‘Fallout: New Vegas’ Dev Explains What He Wants From Fallout 4

By | 2 years ago 

From the undead infested setting of DayZ, to the nuclear war ravaged world of Wasteland 2 and the survivalist horror gameplay of the Metro games, the post-apocalyptic genre is everywhere. Released all the way back in 2008, Fallout 3 is widely believed to be the game that thrust the genre into the limelight, the weight of the Fallout brand and the skill of Bethesda’s team leading it to be a critical and sales success.

However, the series’ next game, Fallout: New Vegas was riddled with bugs and issues that were reportedly due to the game’s dated engine, an engine which is also said to be the root cause of Skyrim’s PlayStation glitches. Nonetheless, the game itself was good and the interest in playing in a detailed post-apocalyptic world, peppered with side quests and large scale adventure hasn’t been tempered. With hopes for Fallout 4 at an all-time high, New Vegas’ Lead Director Josh Sawyer has now voiced what he would like to see from the game.

Interestingly, Sawyer’s main hope for Fallout 4 is exactly what drew many into the series in the first place,

“Fallout games are best when the choices are – and this applies to role-playing games in general, but Fallout is a more desperate world – more agonizing. They feel more appropriate to the post-apocalyptic genre. So I hope that whatever twists and turns the story takes, it’s more nuanced than a black-and-white choice.”

Fallout 3 used a karma ‘points’ system whereby certain karmic actions would have greater impacts than others. For example an early test of patience in the game as you left the vault could see you kill an innocent if you so wished, for the maximum deduction of points possible. That sort of system offers something different that the clear good versus evil actions of inFamous: Second Son’s color-coded karmic choices which Sawyer suggests is because Fallout offers players a “a very bitter-sweet type of victory” when you see the sum of all of your good, bad and morally grey choices play out.
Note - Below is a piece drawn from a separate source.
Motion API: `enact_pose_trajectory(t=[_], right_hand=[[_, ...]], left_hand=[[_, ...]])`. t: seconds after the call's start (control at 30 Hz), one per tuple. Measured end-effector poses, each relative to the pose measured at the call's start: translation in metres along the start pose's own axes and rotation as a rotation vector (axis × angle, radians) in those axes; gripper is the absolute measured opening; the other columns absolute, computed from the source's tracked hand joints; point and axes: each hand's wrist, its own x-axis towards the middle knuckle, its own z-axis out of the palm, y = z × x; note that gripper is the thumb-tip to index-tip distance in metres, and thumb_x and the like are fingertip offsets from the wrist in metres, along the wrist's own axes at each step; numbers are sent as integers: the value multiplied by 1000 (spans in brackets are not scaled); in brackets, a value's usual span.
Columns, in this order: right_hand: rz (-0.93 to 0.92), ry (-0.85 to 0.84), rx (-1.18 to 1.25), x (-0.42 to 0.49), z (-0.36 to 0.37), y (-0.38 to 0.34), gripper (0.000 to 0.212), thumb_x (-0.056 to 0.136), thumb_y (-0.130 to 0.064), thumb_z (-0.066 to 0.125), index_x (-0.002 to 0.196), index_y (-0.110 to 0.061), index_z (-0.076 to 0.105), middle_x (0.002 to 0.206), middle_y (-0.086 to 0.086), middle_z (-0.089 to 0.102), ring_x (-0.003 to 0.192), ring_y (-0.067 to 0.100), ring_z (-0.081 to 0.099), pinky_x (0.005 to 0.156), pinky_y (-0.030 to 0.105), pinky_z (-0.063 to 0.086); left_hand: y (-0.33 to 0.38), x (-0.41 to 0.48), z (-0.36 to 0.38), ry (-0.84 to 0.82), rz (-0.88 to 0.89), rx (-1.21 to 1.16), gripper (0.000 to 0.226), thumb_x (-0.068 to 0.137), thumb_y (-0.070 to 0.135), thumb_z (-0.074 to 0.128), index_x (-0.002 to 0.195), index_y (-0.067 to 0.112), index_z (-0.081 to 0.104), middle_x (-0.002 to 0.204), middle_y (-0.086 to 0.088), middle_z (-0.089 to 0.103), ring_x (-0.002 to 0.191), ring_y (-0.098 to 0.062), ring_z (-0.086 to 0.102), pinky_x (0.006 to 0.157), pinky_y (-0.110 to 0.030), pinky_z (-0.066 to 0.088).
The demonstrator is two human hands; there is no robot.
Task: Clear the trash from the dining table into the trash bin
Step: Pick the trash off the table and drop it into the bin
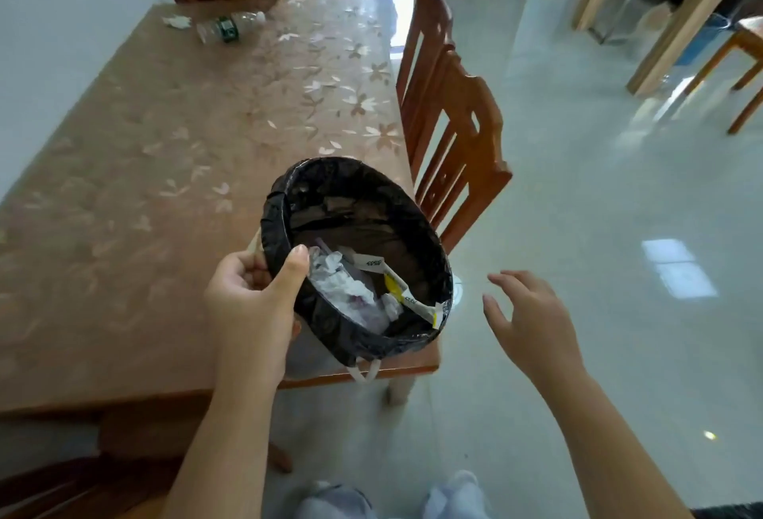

Furthermore, Sawyer also addressed the challenge of getting the gameplay/choice balance in Fallout 4 right. Explaining his development decisions in Fallout: New Vegas, Sawyer said that,

“A lot of stuff I did in New Vegas was to try and make choices feel more impactful and meaningful and to challenge the player. Some people want to go through the wasteland like a tourist, which is fine – they don’t really want it to be super-difficult. They want it to be interesting and engaging, and they want to see a lot of neat stuff and go through a cool story. And that’s cool.”

Indeed, the Fallout series’ approachability is something that has drawn in players who perhaps had never played the series before Fallout 3 or even Fallout: New Vegas. Though as Sawyer himself also says that he likes “things to be a little more challenging” there may a chance that Fallout 4 is slightly easier, with New Vegas’ lead designer working on Obsidian’s Kickstarted project Pillars of Eternity now instead.

Perhaps the fact that he is no longer employed at Bethesda gives Sawyer the freedom to speak more candidly about Fallout: New Vegas’ bug issues (as well as what that means for Fallout 4), something that got him into hot water several years ago. Now, he jabs “let’s hope it works with PlayStation hardware this time around,” also stating that he’d like Bethesda to continue mod support for its franchises.

Skyrim’s mods – like Morrowind and Oblivion before it – have been a huge driver of additional community-generated content and viral marketing, adding an invaluable amount of fun in the game, from a mod that causes a cabbage avalanche to another that saw lycanthropy sufferers transform into chairs instead of werewolves.

“How they’ve worked with the community is… the mod community for Bethesda’s games is amazing. I hope they continue to support them because it’s really cool.”

However, we may have to wait a while for modded Fallout 4 gameplay, or indeed a Fallout 4 announcement of any kind because Bethesda’s PR man, Pete Hines, has said that “BGS will not be talking about its next game for a long time” in a tweet from earlier this week. But Bethesda are notoriously hopped up on secrecy when it comes to new games and Fallout 4 is shrouded in the stuff so a return to those post-apocalyptic wastelands is very much still on the cards.